However, to obtain a condensed subset, iterative calculations are always needed for most of traditional algorithms. When the size of the training set is very large, most algorithms are not suitable to condense for the requirement of the storage of the whole training set and the large computation time.
In present study, we present Artificial Endocrine System based nearest neighbor rule condensation method (AES-CNN) to reduce useless points in a given training set. The method remains only the points on the boundary between different classes and the amount of reduced points of the reference set can be revised by the granularity of the lattice. The main advantages of the proposed method are, on the one hand that it is able to condense a given rule set within less time comparing with other traditional algorithms. On the other hand, with the proposed algorithm we can get a consistent subset of the given set in the divide-reduce-coalesce manner.

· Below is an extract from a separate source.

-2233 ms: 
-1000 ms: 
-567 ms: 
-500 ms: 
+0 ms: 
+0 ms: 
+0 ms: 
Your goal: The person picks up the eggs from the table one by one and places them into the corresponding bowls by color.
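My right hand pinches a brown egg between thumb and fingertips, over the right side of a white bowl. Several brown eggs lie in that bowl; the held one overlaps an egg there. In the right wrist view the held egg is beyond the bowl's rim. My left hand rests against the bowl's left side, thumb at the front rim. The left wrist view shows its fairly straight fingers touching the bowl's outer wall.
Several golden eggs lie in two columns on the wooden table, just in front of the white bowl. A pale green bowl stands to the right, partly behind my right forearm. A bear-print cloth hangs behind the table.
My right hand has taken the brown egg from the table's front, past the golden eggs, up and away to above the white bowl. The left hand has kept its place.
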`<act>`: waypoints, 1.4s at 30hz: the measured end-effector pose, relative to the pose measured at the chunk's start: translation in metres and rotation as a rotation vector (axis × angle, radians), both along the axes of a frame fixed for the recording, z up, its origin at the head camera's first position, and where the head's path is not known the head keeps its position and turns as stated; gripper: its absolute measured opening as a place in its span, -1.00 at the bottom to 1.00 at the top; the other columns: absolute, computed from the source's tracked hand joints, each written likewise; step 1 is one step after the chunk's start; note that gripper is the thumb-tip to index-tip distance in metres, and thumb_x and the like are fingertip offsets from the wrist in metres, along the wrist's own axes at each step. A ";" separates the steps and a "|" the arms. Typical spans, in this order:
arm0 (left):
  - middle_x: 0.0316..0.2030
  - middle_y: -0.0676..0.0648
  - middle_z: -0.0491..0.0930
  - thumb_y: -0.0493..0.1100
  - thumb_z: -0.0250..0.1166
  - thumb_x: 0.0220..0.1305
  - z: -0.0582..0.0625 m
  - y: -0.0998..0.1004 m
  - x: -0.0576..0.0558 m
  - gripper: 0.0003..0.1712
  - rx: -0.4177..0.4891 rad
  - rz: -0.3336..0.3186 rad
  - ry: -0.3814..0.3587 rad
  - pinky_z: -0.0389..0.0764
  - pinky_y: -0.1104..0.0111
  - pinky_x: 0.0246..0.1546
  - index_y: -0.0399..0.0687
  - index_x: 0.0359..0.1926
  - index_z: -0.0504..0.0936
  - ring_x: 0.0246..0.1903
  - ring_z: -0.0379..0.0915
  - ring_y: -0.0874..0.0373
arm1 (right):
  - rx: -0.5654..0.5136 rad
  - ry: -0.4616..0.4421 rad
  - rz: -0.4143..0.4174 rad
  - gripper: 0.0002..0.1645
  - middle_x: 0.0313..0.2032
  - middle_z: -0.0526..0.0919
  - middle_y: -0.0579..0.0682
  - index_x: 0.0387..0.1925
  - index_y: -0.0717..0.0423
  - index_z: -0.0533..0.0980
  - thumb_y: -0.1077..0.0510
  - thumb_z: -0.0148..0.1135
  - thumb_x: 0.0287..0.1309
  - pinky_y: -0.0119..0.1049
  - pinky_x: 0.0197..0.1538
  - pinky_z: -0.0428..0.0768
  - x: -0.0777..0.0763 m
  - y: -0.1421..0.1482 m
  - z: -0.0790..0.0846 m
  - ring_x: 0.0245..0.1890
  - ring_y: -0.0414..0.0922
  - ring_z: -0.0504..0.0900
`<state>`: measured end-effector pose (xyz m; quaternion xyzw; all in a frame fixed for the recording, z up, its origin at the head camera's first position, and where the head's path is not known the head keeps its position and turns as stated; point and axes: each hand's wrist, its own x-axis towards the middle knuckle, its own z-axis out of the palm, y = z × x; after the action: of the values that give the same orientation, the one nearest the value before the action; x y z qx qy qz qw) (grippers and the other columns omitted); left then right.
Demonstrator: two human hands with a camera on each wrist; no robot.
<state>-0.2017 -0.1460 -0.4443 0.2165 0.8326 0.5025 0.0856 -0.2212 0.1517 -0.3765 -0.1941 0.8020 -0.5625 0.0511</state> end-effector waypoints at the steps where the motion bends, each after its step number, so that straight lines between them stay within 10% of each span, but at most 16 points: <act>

ARTIFICIAL ENDOCRINE SYSTEM
Based on hormone inspired methodology, Ihara and Mori (1984) and Miyamoto et al. (1984) proposed an Autonomous Decentralized System (ADS), in which a content code communication protocol was used to communicate by a semantics based system. Then, Shen et al. (2002) described a Digital Hormone Model (DHM) in which the advantages of stochastic reasoning, distributed control, self-organization and Turings reaction-diffusion model were integrated. The hormone model was also used by Mendao (2007) to coordinate the completion from different tasks by an autonomous robot. In his presentation, tasks were defined as glands and hormones can be released by them at a fixed speed. Once the hormones are greater than a given threshold, they are released and disseminated over the network environment. Walker and Wilson (2008) expanded the model for task assignment to a multiple-autonomous-robots environment. Each task was simply assigned to a robot and each robot can choose a suitable response to the external environment. Now-a-days, artificial endocrine systems are widely used in multiprocessor system control, real time task allocation, human-machine communication and management systems in autonomic networks.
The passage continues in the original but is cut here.